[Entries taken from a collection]
((
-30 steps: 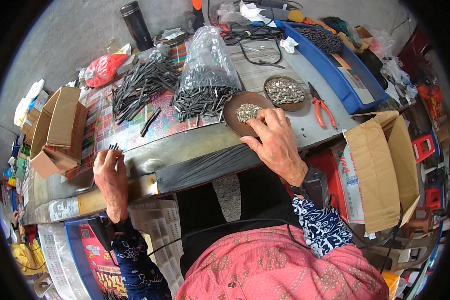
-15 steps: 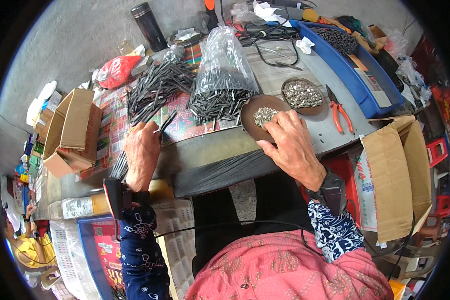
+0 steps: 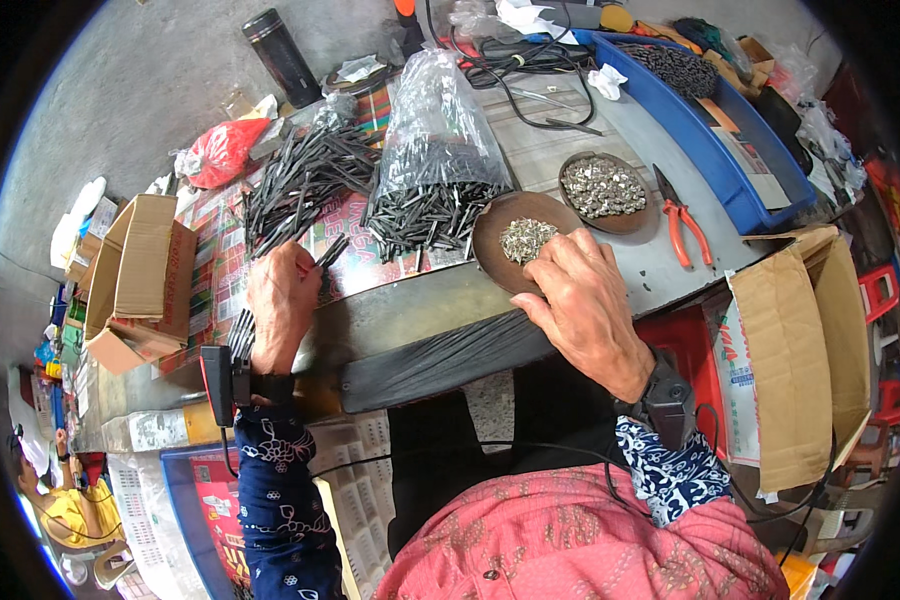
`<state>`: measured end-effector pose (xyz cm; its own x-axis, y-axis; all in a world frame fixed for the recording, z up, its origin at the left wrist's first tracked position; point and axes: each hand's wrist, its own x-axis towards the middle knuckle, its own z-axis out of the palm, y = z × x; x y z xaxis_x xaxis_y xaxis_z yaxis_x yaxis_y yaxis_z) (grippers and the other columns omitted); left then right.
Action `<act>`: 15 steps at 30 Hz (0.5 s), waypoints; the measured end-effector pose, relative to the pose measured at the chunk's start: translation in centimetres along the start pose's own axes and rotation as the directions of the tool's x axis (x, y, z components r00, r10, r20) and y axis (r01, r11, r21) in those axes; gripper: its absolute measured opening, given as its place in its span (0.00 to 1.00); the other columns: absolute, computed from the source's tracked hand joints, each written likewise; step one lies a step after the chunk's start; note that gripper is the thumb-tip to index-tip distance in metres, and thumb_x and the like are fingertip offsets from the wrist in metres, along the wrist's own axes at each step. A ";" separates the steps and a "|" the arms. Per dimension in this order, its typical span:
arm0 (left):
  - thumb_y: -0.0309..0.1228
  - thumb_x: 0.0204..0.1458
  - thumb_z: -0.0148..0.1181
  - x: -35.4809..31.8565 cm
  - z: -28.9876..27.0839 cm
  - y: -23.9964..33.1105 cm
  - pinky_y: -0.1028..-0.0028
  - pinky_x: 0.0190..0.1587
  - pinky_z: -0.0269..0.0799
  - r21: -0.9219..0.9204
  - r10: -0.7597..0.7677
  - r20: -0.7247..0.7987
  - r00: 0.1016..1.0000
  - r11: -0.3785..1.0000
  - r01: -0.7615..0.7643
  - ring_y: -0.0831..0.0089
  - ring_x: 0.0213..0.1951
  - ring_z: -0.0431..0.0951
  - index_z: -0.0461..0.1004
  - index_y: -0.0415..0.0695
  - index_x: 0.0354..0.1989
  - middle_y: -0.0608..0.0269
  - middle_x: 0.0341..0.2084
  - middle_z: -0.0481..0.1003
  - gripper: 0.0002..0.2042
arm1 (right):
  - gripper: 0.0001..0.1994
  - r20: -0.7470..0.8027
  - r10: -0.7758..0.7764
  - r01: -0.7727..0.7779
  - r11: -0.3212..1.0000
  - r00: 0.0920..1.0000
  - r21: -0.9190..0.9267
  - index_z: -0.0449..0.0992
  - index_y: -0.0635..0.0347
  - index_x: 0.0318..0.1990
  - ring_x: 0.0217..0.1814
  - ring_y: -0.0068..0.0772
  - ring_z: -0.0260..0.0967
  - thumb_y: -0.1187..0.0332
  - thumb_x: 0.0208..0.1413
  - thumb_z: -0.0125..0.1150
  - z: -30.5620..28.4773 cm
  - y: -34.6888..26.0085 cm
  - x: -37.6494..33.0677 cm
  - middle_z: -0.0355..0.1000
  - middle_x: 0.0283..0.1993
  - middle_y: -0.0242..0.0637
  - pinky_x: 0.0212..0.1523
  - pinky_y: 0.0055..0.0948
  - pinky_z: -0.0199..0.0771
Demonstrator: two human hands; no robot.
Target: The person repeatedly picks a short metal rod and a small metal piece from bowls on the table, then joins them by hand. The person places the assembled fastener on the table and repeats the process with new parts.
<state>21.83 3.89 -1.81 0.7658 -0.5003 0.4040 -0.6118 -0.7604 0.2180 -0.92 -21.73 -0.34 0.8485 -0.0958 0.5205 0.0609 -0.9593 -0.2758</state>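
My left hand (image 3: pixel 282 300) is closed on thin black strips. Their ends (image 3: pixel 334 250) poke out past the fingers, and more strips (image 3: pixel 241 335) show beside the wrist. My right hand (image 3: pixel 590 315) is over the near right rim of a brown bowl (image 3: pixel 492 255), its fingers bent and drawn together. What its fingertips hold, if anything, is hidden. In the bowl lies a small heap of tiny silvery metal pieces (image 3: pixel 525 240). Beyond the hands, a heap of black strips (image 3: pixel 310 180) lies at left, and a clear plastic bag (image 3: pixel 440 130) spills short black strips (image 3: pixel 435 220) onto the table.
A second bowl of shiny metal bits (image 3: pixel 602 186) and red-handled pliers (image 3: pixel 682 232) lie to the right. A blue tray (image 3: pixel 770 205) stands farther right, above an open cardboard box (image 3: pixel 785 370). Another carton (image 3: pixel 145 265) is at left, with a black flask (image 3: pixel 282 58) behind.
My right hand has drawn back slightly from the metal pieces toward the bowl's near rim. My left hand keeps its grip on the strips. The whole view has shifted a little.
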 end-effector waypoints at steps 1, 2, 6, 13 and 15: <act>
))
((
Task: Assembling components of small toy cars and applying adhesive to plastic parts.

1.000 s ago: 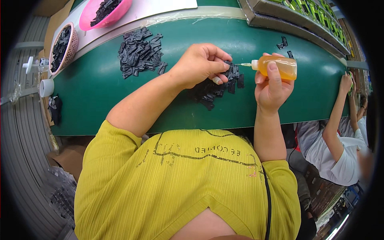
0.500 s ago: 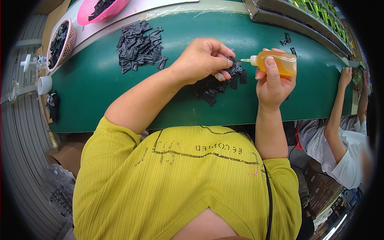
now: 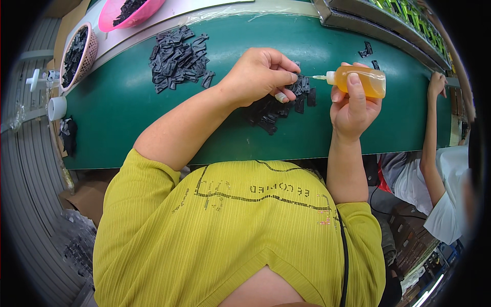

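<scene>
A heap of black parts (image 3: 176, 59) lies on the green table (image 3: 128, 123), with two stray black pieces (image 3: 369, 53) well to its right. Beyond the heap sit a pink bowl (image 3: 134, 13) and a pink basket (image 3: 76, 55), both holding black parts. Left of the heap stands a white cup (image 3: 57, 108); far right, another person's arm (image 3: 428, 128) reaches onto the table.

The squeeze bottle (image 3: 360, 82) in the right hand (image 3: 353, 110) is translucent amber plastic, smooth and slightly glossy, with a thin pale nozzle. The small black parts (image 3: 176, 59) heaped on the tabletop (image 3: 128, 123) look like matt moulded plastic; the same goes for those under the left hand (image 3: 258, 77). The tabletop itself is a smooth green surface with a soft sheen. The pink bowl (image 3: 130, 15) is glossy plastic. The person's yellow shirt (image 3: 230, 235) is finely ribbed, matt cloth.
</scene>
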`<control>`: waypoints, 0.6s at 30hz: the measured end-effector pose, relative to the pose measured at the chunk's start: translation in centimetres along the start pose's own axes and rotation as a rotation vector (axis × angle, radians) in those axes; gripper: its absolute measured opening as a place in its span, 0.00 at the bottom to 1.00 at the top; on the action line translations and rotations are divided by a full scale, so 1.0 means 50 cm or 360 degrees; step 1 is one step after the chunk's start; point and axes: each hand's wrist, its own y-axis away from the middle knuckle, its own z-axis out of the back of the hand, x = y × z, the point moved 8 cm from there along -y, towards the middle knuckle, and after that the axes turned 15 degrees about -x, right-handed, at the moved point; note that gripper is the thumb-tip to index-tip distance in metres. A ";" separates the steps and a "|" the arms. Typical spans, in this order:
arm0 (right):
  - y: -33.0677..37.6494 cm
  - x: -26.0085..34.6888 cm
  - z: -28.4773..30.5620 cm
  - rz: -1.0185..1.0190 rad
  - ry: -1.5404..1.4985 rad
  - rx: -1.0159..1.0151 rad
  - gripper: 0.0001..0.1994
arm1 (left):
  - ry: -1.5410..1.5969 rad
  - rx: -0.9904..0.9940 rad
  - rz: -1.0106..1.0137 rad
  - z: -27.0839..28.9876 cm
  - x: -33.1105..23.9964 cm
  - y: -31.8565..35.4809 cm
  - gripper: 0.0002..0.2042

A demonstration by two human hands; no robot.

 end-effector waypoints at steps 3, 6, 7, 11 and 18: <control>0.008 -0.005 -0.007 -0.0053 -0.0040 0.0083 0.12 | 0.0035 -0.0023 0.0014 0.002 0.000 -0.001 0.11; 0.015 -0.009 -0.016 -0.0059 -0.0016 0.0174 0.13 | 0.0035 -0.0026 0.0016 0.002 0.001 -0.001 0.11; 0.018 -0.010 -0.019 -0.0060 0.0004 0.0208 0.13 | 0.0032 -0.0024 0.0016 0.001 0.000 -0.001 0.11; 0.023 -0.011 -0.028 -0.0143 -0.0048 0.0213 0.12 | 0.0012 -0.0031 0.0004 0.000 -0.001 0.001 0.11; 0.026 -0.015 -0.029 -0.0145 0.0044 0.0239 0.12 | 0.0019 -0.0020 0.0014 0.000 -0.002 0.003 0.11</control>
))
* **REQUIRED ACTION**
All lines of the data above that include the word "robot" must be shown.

* **OUTPUT OF THE TASK**
Demonstrator: two human hands; no robot.
A demonstration by two human hands; no robot.

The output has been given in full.